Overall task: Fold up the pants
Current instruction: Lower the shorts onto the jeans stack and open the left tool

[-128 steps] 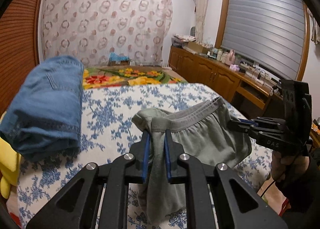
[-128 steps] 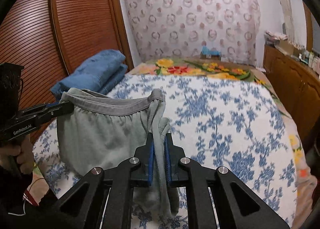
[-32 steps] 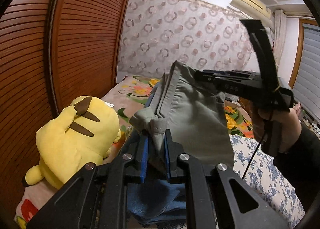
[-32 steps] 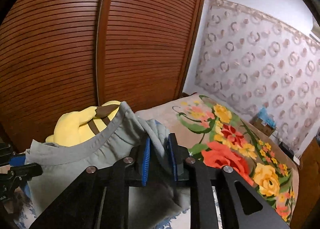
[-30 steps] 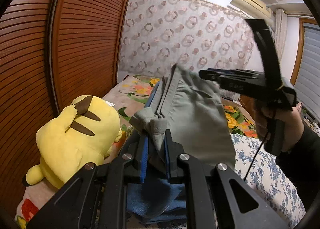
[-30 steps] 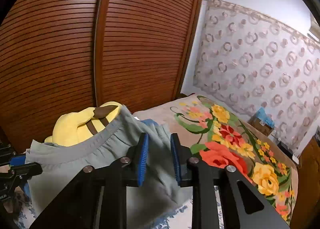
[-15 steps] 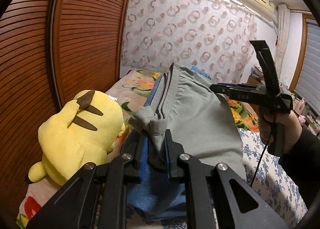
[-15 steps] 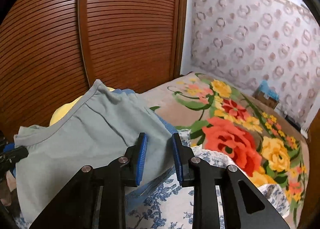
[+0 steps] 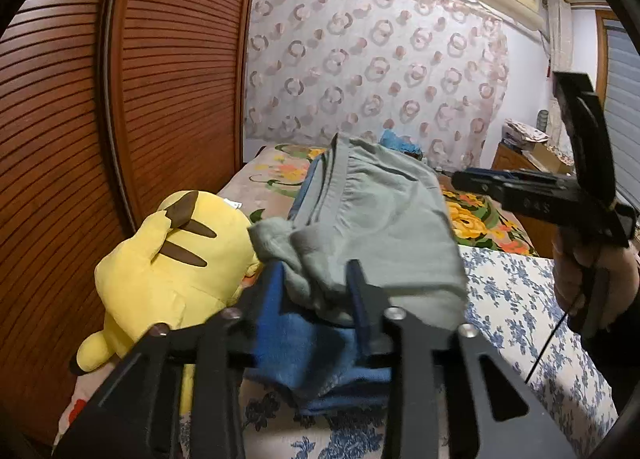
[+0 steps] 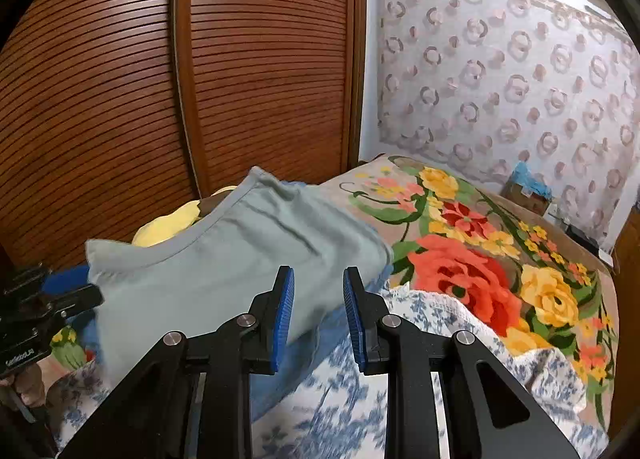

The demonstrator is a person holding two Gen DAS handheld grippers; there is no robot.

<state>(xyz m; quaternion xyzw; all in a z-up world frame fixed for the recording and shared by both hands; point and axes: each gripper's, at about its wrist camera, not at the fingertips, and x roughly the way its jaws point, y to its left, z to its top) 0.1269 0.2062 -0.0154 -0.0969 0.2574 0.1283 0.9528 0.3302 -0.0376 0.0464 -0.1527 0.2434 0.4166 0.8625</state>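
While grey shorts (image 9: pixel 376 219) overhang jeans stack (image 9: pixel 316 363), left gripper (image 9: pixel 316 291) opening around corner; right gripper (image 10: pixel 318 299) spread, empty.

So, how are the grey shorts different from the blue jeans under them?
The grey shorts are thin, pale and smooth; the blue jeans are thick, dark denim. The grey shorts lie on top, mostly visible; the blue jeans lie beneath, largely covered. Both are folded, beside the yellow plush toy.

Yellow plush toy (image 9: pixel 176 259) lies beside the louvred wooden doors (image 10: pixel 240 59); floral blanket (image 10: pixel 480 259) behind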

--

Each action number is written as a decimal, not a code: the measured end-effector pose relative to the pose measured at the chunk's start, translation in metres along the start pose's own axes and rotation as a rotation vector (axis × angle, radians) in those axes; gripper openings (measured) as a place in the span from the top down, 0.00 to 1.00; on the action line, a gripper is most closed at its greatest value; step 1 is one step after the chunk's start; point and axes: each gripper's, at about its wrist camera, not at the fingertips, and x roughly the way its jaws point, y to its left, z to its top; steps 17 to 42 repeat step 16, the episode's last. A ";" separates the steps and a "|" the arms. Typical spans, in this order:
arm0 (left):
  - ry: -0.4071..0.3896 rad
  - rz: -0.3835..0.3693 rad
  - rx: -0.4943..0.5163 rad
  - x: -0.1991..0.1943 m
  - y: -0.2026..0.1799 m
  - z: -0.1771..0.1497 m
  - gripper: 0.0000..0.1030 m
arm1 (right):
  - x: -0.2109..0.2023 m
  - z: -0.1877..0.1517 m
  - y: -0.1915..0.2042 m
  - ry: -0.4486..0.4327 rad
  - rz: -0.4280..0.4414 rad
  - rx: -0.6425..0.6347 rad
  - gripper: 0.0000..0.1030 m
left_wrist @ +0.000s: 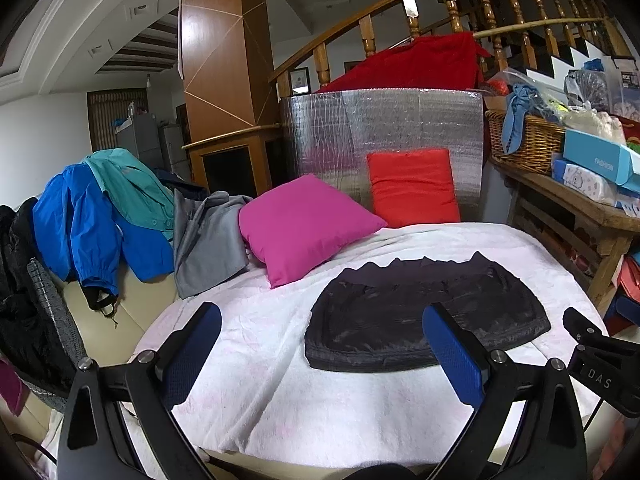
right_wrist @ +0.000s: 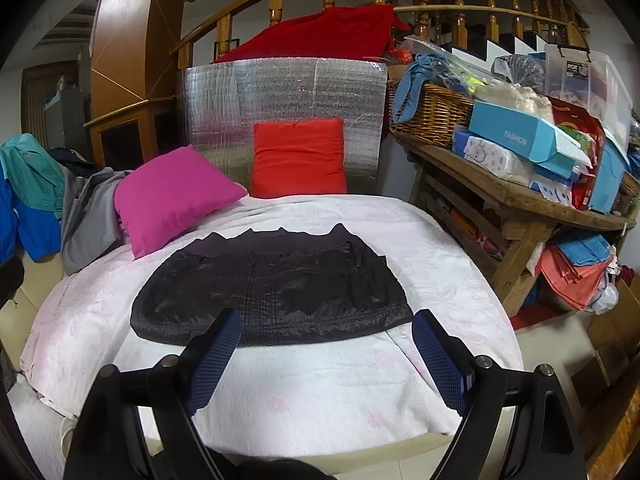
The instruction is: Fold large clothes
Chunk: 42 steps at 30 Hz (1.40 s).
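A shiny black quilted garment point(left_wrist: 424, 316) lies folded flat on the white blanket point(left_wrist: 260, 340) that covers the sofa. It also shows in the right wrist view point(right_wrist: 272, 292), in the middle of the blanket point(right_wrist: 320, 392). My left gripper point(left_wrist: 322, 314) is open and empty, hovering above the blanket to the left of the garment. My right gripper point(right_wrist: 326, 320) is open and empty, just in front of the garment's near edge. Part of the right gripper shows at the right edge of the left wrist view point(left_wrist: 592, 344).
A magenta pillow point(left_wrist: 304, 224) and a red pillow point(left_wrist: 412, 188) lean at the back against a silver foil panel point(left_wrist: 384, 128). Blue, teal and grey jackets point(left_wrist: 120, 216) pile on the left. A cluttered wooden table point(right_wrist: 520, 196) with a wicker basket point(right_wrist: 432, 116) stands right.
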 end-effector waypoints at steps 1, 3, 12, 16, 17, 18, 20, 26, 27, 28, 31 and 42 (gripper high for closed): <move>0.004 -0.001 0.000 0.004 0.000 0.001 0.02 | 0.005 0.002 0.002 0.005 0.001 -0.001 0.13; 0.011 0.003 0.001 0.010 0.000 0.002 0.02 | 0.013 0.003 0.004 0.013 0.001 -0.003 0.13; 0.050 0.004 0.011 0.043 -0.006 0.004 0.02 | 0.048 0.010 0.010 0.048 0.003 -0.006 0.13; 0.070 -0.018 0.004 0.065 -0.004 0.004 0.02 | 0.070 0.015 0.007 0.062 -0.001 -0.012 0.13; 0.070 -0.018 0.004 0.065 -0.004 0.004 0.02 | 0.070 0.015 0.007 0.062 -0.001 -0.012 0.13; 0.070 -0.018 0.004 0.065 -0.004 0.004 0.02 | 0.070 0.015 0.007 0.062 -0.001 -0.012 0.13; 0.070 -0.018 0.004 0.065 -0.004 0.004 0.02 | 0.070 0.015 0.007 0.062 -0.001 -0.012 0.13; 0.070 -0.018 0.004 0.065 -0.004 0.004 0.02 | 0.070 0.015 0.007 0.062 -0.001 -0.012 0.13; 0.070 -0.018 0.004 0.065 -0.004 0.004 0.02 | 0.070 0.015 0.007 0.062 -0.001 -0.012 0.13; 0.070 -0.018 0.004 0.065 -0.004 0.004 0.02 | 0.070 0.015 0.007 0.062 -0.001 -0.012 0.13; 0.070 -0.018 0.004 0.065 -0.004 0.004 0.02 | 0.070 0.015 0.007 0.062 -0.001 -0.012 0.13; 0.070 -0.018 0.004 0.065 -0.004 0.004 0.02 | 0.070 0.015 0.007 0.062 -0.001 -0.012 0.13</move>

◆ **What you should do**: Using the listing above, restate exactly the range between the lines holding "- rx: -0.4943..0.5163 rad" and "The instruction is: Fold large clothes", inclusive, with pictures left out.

◆ **Response for this exercise**:
  - rx: -0.4943..0.5163 rad
  - x: -0.1991..0.1943 m
  - y: -0.2026..0.1799 m
  - z: -0.1771..0.1497 m
  - gripper: 0.0000..0.1030 m
arm1 (right):
  - x: -0.2109..0.2023 m
  - z: -0.1877..0.1517 m
  - y: -0.1915..0.2042 m
  - ry: -0.4486..0.4327 rad
  - rz: -0.4280..0.4414 rad
  - rx: -0.6425..0.6347 rad
  - gripper: 0.0000..0.1030 m
left_wrist @ +0.000s: 
right_wrist @ +0.000s: 
The instruction is: Fold large clothes

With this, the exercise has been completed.